Continental's proved reserves grew to 364.7 MMBoe as of December 31, 2010, 42 percent higher than proved reserves of 257.3 MMBoe at year-end 2009.
The bulk of the increase reflected its drilling program in the Bakken play, which is expected to continue leading Continental's growth.
For the fourth quarter of 2010, the Company reported a net loss of $45.0 million, or $0.27 per diluted share, compared with net income for the fourth quarter of 2009 of $49.5 million, or $0.29 per diluted share.
The net loss for the fourth quarter of 2010 included a $188.4 million loss on mark-to-market derivative instruments, a $15.6 million pre-tax property impairment charge, and a $2.2 million loss on sale of an asset. The loss on derivative instruments was comprised of a $194.4 million unrealized loss, offset partially by a $6.0 million realized gain.
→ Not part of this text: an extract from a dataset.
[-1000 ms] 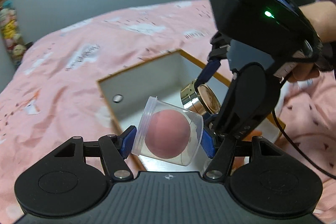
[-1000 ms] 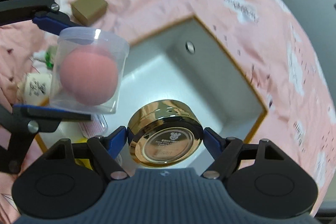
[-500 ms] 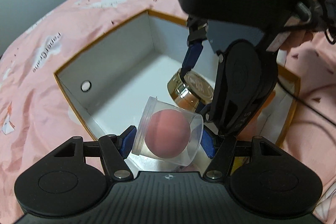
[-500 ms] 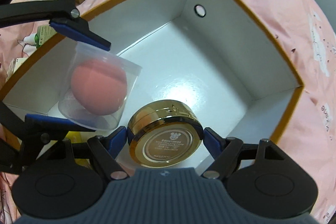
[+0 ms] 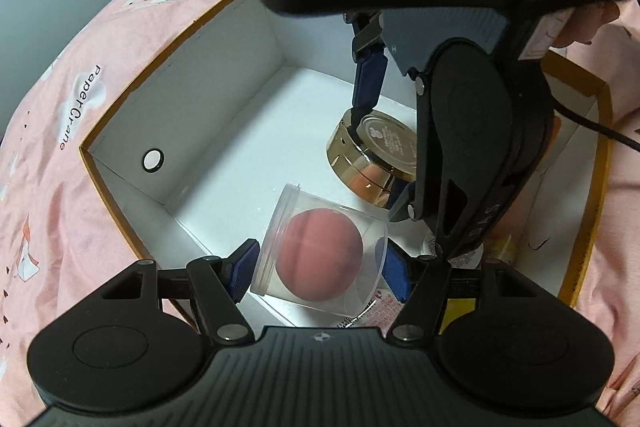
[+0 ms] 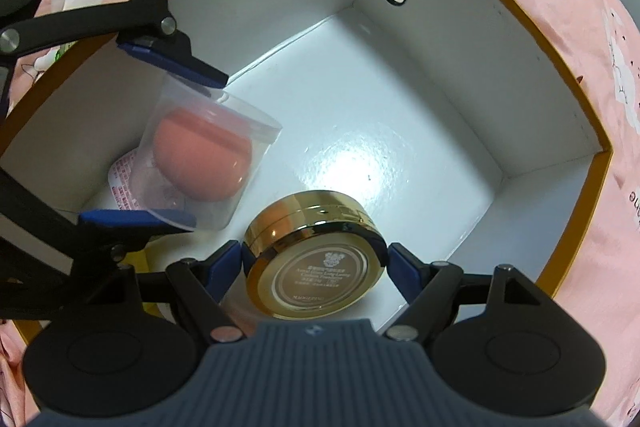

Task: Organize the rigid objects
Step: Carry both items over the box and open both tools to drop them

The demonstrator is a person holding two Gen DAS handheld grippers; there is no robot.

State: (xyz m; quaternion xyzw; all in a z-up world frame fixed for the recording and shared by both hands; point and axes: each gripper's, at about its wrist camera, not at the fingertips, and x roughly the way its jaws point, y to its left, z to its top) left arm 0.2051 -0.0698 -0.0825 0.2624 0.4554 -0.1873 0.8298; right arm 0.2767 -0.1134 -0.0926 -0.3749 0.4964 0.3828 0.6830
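Both grippers have dropped from above the rim down inside the white box (image 6: 460, 75) over the last second. Left gripper (image 5: 320, 267) is clamped on the clear tub with the pink sponge (image 5: 320, 247), lower middle of its view, hanging over a foil-lidded cup (image 6: 122, 183). Right gripper (image 6: 314, 259) squeezes the gold compact (image 6: 316, 263), bottom centre of its frame, just off or barely on the floor, can't tell. Looks like release comes next, so both items are nearly stowed.

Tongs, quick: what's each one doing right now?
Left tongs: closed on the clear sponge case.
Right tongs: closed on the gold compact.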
In the fourth quarter, the combined impairment charge, loss on sale of asset and $194.4 million unrealized loss on derivatives reduced net income by $0.78 cents per share on an after-tax basis.
"Throughout 2010 we put in place a series of price swaps and collars to reduce the uncertainty of future cash flow in order to underpin our capital expenditures and drilling plan for the next three years," Mr. Hamm said.
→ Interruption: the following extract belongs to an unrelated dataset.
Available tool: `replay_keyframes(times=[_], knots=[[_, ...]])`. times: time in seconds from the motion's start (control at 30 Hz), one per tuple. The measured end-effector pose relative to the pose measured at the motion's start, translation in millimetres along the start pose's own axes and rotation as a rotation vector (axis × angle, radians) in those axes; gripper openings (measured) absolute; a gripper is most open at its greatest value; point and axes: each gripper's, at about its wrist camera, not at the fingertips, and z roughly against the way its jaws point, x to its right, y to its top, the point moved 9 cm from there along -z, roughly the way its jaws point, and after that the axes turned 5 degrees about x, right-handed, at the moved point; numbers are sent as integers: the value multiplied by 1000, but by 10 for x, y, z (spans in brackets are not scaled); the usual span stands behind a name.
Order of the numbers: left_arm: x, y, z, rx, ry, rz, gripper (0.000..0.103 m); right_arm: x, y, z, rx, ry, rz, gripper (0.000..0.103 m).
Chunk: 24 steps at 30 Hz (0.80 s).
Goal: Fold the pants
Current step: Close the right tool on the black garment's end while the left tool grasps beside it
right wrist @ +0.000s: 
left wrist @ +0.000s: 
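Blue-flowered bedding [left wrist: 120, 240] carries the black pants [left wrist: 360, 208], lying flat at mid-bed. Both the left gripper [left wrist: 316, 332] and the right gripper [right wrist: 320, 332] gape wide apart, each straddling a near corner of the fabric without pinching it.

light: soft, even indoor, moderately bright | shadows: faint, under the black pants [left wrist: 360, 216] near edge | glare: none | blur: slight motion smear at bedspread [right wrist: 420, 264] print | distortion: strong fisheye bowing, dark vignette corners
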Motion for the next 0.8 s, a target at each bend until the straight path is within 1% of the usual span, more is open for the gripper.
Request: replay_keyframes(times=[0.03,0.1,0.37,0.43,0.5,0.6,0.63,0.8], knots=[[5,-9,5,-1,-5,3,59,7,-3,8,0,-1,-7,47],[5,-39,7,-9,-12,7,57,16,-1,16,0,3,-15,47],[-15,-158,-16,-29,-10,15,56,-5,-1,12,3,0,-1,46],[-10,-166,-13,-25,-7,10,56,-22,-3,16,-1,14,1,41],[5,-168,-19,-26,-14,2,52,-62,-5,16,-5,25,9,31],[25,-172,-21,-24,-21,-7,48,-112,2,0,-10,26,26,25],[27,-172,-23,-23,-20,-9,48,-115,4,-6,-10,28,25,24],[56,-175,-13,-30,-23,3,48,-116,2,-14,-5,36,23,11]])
Net income for 2010 as a whole was $168.3 million, or $0.99 per diluted share, compared with net income of $71.3 million, or $0.42 per diluted share for 2009. For 2010, the combined effect of unrealized derivative losses, total property impairment charges, and gain on sale of assets reduced net income by $0.74 cents per share.
Crude oil and natural gas sales were $273.1 million for the fourth quarter of 2010, compared with $203.3 million for the same period of 2009.
Continental reported EBITDAX of $220.9 million for the fourth quarter of 2010, a 40 percent increase over EBITDAX of $158.1 million for the fourth quarter of 2009 and a 12 percent increase over EBITDAX for the third quarter of 2010.
Full-year 2010 EBITDAX was $810.9 million, an increase of 80 percent over 2009 EBITDAX of $450.6 million. For the Company's definition and reconciliation of EBITDAX to net income, see "Non-GAAP Financial Measures" at the end of this press release.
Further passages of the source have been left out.